Representative FISH Data on Chromosomes from Probands of Families MRX17, MRX31, and A057 (A) Labeled DNA of RP6-29D12 (red) and RP1-154P24 (green) were hybridized to metaphase spreads and show signals for both probes only at Xp11. (B) On interphase chromosomes, alternating red-green-red-green signals are indicative of a tandem duplication event.

Figure 7

mRNA Expression Analysis of SMC1A, HSD17B10, and HUWE1 in All Six Families with a Duplication at Xp11.22 cDNA was prepared from RNA extracted from blood (controls and FAM3) or EBV-transformed PBL cell lines (controls, MRX17, MRX31, A057, A119, and P083). Compared to controls, all affected individuals showed significantly increased mRNA levels for all three genes except for SMC1A in family P083. Expression was determined by real-time RT-PCR with the comparative ddCt method and normalized to the expression of HPRT and ACTB (FAM3, P083) or with the standard curve method with ACTB for normalization (MRX17, MRX31, A057, and A119).
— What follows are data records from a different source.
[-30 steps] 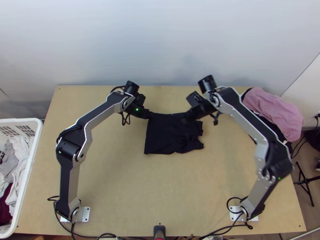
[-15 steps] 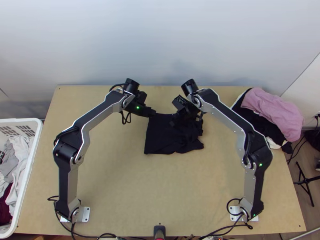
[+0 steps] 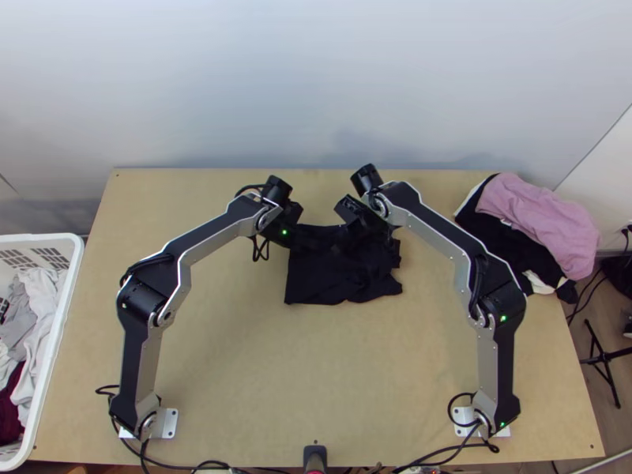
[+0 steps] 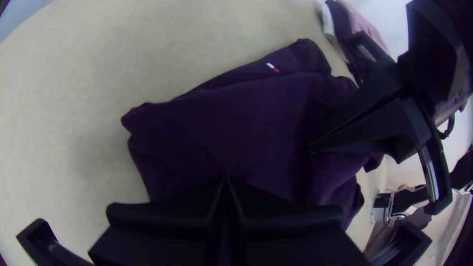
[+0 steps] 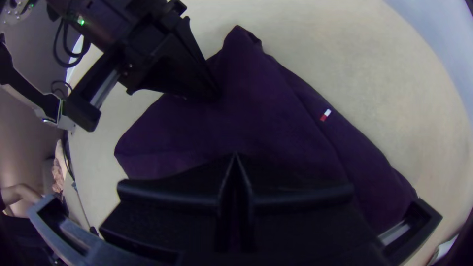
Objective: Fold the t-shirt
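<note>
Two flat-fingered black claws, left gripper [image 4: 225,178] and right gripper [image 5: 236,154], tips together, cloth grip unclear, meet over the far half of the dark fabric t-shirt [image 3: 320,280].

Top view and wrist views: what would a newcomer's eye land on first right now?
First, the black t-shirt near the table's middle, lying in a compact, layered patch, with the left gripper and right gripper over its far part. Next, the pink garment on top of dark clothes at the table's far right. Then the white laundry basket at the left edge, holding clothes.
</note>
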`<action>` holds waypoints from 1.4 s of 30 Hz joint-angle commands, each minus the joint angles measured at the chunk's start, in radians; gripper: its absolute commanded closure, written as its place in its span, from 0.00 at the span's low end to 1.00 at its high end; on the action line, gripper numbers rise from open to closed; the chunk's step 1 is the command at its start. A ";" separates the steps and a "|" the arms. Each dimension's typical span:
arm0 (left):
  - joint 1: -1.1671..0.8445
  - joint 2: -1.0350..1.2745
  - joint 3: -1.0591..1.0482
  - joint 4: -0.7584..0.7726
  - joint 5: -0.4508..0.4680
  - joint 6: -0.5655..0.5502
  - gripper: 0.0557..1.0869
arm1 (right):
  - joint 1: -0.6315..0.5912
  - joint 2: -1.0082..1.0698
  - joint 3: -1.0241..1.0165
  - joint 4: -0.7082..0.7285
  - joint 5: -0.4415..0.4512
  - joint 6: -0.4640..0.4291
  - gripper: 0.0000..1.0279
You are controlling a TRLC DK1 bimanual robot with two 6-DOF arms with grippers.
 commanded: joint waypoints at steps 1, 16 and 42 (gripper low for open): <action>-0.036 0.021 -0.014 -0.002 -0.062 0.016 0.90 | 0.017 0.018 -0.018 0.012 0.027 -0.016 0.97; -0.045 0.078 0.023 -0.019 -0.124 0.045 0.90 | -0.066 -0.614 -0.616 -0.092 0.050 -0.081 0.97; -0.048 0.110 0.028 -0.039 -0.131 0.073 0.91 | -0.015 -0.133 -0.157 0.067 0.110 -0.025 0.97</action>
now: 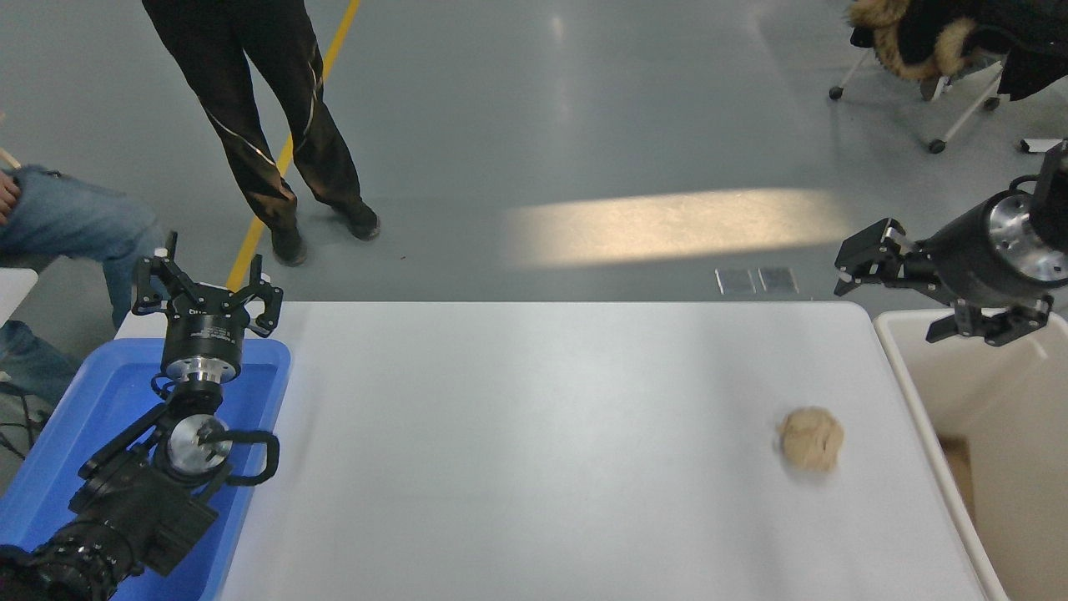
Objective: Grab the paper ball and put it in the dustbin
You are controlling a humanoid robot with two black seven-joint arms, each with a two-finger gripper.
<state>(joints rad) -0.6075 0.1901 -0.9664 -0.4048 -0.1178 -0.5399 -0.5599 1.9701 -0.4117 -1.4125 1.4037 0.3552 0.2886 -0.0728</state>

Expression levels are calculated relative to the mean levels obtained in the control samples (fold difference; y axis). Standard deviations of at least two independent experiments are indicated for each bar.

Figure 8

Missense Changes in the HUWE1 Gene Identified in Three XLMR Families Partial ClustalW alignments of HUWE1 orthologs in the regions surrounding (A) R2981H (UK106), (B) R4013W (A323), and (C) R4187C (UK444) amino acid changes. Whereas the R2981 is invariable across all orthologs, R4013 and R4187 are highly conserved. In (D), the position of these arginine residues within the HUWE1 protein is indicated with the arrows. The cartoon above the conservation plot (Scorecons) indicates domains within the HUWE1 protein. Pfam 06012 (aa 104–374) and Pfam 06025 (aa 424–704 and 762–815) domains are of unknown function, WWE domain (aa 1617–1678) might be involved in the regulation of ubiquitin-mediated proteolysis, and HECT domain (aa 4036–4374) is the catalytic domain of HUWE1 ubiquitin protein ligase.